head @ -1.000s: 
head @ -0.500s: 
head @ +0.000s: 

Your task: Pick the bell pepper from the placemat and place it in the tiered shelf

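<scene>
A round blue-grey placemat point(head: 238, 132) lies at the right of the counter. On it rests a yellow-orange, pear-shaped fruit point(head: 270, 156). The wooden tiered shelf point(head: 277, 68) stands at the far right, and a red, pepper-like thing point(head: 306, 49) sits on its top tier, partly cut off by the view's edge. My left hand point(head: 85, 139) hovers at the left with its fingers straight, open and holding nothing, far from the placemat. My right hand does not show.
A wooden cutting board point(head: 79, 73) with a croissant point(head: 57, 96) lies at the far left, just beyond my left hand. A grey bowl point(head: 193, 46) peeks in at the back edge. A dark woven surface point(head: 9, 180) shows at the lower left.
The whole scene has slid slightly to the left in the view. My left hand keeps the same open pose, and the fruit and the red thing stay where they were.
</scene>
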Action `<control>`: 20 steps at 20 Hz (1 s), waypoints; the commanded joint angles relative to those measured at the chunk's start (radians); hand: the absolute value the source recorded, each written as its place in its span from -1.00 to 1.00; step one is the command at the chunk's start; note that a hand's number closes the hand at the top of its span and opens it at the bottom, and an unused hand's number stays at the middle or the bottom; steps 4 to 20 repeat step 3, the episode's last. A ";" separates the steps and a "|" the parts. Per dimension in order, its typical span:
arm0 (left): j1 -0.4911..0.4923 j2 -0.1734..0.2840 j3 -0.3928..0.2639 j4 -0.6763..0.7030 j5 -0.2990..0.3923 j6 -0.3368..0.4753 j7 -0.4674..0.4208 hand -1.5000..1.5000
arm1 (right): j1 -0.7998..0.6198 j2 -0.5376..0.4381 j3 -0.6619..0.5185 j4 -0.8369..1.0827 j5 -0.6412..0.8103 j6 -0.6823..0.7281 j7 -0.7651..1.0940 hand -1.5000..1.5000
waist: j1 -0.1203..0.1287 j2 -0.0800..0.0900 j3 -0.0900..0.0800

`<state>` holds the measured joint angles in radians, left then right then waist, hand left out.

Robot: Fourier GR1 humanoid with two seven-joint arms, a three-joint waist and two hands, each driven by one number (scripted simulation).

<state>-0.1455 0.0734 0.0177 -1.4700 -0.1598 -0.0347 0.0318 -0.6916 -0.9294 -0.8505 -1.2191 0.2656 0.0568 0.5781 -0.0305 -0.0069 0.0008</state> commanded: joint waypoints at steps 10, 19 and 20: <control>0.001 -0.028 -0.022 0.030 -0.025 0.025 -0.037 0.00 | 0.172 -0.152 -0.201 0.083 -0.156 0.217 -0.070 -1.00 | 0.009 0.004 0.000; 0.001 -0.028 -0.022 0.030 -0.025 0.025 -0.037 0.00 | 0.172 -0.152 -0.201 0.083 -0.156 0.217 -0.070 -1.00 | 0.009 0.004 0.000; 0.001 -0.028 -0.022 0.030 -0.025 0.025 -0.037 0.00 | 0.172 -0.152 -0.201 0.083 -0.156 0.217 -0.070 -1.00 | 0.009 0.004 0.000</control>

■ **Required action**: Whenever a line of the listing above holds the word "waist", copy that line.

■ **Problem solution**:
waist: j1 -0.1203..0.1287 j2 -0.0800..0.0900 j3 -0.0900..0.0800
`<state>` holds the measured joint angles in radians, left then right then waist, hand left out.
Robot: Fourier GR1 humanoid with two seven-joint arms, a three-joint waist and two hands, each driven by one number (scripted simulation).

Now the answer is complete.